Have two perspectives on this.
1. My 91 yr old sister suffers from dementia and is quite deaf. She sleeps all night and takes 3-4 hour naps twice a day. At 86 she moved to an AL where she did well. Activities were well suited to her intellect and interests. Bridge, book club, quality movies and exercises. It was close to where she had been living so she continued having visits from old friends. Just as the pandemic hit her son and daughter-in-law moved her to a memory care unit. Like so many others, my sister suddenly lost all the activities and friends she enjoyed.
Today life is opening up, but she is surrounded by folks with even worse dementia. She sleeps a lot. Amazingly she has no physical problems. Literally takes no medications. Could she be suffering with depression? My vote is probably. But I live a four hour jet flight away and that’s an avenue her son will have to pursue. I visit her twice a year - not enough time to have say over her care.
I have no reason to hope for a return to past interests or friends. Long story short, I see no reason to “force” more activity. The facility she lives in has nothing to offer her.

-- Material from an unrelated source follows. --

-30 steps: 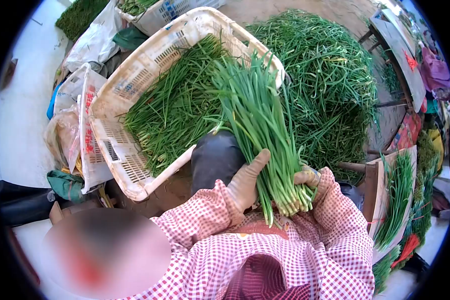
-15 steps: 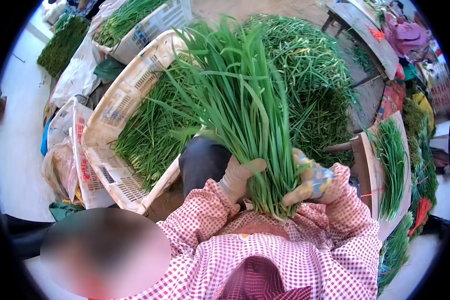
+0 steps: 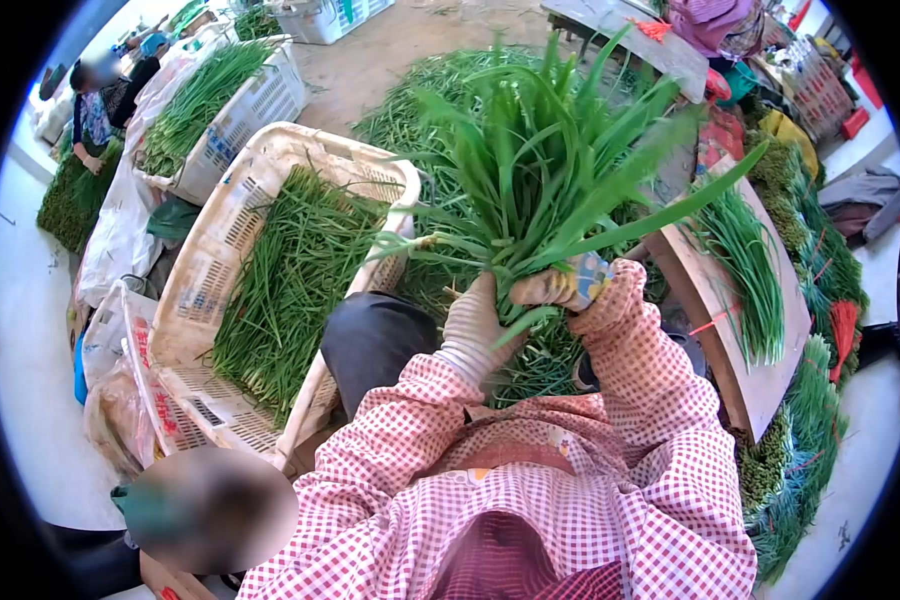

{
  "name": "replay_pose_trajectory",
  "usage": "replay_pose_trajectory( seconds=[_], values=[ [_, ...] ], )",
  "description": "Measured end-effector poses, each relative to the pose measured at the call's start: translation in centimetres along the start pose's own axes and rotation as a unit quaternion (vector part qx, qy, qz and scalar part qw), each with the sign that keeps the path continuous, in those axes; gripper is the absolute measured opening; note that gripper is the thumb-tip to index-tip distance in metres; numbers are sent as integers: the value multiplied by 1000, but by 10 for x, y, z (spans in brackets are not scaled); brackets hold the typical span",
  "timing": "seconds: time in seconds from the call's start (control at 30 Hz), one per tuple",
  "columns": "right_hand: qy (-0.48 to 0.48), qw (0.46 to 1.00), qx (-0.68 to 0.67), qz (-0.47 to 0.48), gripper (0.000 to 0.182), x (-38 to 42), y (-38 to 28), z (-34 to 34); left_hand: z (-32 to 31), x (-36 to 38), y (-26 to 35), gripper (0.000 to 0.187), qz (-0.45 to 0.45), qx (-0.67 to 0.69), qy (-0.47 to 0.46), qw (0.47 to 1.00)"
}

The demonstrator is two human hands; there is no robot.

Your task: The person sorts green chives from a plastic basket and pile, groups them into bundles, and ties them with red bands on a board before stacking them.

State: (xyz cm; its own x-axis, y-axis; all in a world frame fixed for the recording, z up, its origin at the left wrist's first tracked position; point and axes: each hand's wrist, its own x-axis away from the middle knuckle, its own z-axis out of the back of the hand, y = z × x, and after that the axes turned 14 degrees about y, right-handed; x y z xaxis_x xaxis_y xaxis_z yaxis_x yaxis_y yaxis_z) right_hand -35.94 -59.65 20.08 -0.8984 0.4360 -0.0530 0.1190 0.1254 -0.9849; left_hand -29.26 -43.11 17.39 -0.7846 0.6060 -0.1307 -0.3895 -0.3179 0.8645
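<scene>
A large bunch of long green leaves (image 3: pixel 525 170) stands fanned out in front of my body. My left hand (image 3: pixel 477 325), in a pale glove, is wrapped round the lower part of the bunch. Close against it, my right hand (image 3: pixel 562 282), in a glove with blue and yellow patches, grips the bunch from the right with curled fingers. Some leaves stick out sideways at left and upper right. The bottom of the bunch is mostly hidden behind my hands. More cut greens (image 3: pixel 540 365) lie below them.
A white crate (image 3: pixel 402 190) of greens stands left of my knee, another crate (image 3: pixel 280 95) behind it. At right, a board (image 3: pixel 705 290) bears a tied bundle (image 3: pixel 745 270) beside red ties (image 3: pixel 844 335). A person (image 3: pixel 105 100) sits at far left.
The bunch has tipped away from me and its leaves spread wider. Both hands have moved up and forward and come closer together. The view has shifted, showing the left crate more fully.
</scene>
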Motion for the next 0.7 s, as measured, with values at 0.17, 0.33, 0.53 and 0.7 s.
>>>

2. The other perspective is mine. I’m 82, in relatively good health and a life long introvert. I live in a NON-senior, dog friendly apartment complex. No organized activities. No meals. I’ve made friends and love watching kids play and dogs all over the place. Perfect for me. While I made need “care” at some point, I honestly dread the regimented living that communal living requires. (Meals at certain times, activities like bingo). My kids and some friends feel as tho I should “do” more socially. But I’m happier with my simple life than at any time ever.
BOTTOM LINE: Base care arrangement decisions not on what others may like/need, but what best suits your loved one. I’m so lucky to have grown children who agree with me on this.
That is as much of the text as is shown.